One was a workshop on "categorification and higher-order geometry". This was run by Roger Picken and Marco Mackaay, and it brought together a bunch of people interested in how n-categories are affecting our notions of geometry. If you're interested in this, you might enjoy looking at the talk titles here:

1) Workshop on categorification and higher-order geometry,

The other was the "Young Researcher's Symposium", a section of the International Congress of Mathematical Physics. This symposium allows old geezers to pass on their accumulated wisdom to young researchers before they go senile and forget it all. The youngsters also give talks, but I was invited as one of the old geezers. It's a bit scary!

Anyway, at these conferences I learned some cool stuff about elliptic cohomology from Stephan Stolz, and also some cool stuff about "Monstrous Moonshine" from Terry Gannon. It turns out they're more related than I realized - and the relation involves string theory! I always love it when two things I'm studying turn out to be related. So, I'd like to tell you about this stuff... before I forget it.

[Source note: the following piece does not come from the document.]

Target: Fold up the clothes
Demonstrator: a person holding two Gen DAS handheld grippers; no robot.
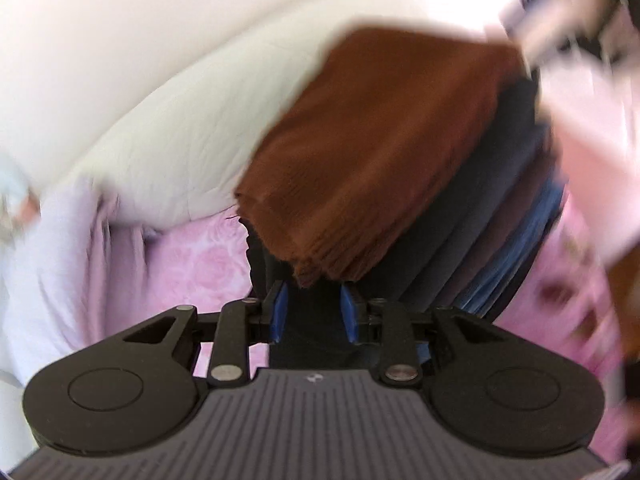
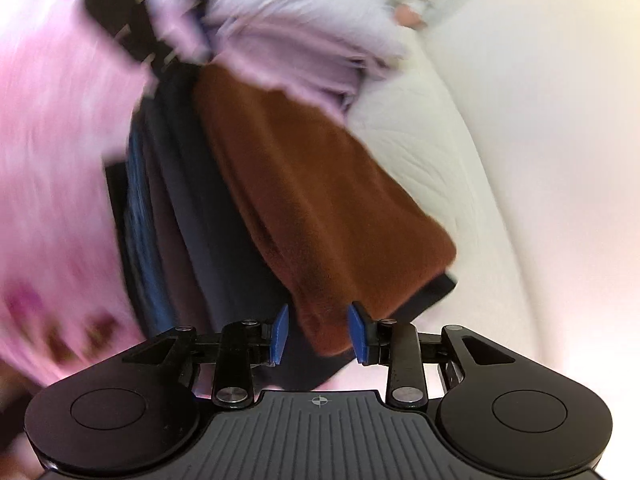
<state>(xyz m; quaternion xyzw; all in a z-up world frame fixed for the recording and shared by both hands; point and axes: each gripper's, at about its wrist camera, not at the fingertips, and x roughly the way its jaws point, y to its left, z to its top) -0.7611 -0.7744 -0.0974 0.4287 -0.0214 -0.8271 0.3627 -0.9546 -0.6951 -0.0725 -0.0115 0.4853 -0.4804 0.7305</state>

I gave a very sketchy introduction to elliptic cohomology in "week149" and "week150". One reason I'm interested in this subject is that it seems to be a categorified version of something topologists are already fond of: K-theory. In K-theory, you study a space by looking at all the vector bundles over this space. By trying to categorify the concept of "vector space", Kapranov and Voevodsky were led to the concept of "2-vector space", which is a category that acts sort of like a vector space. You can think of elliptic cohomology as a souped-up version of K-theory where you study a space by looking at all the "2-vector bundles" on it!

I'll warn you right away, this isn't how most people think about elliptic cohomology - this is a fairly new approach due to Nils Baas, Bjorn Dundas and John Rognes. Most people think of elliptic cohomology as being related to string theory. But the two viewpoints seem to be compatible.

Here's why: if you have a connection on a vector bundle, it gives a way to parallel transport a vector along a curve. People use this to study how the state of a point particle changes when you move it around in a "gauge field" - which is just physics talk for a connection.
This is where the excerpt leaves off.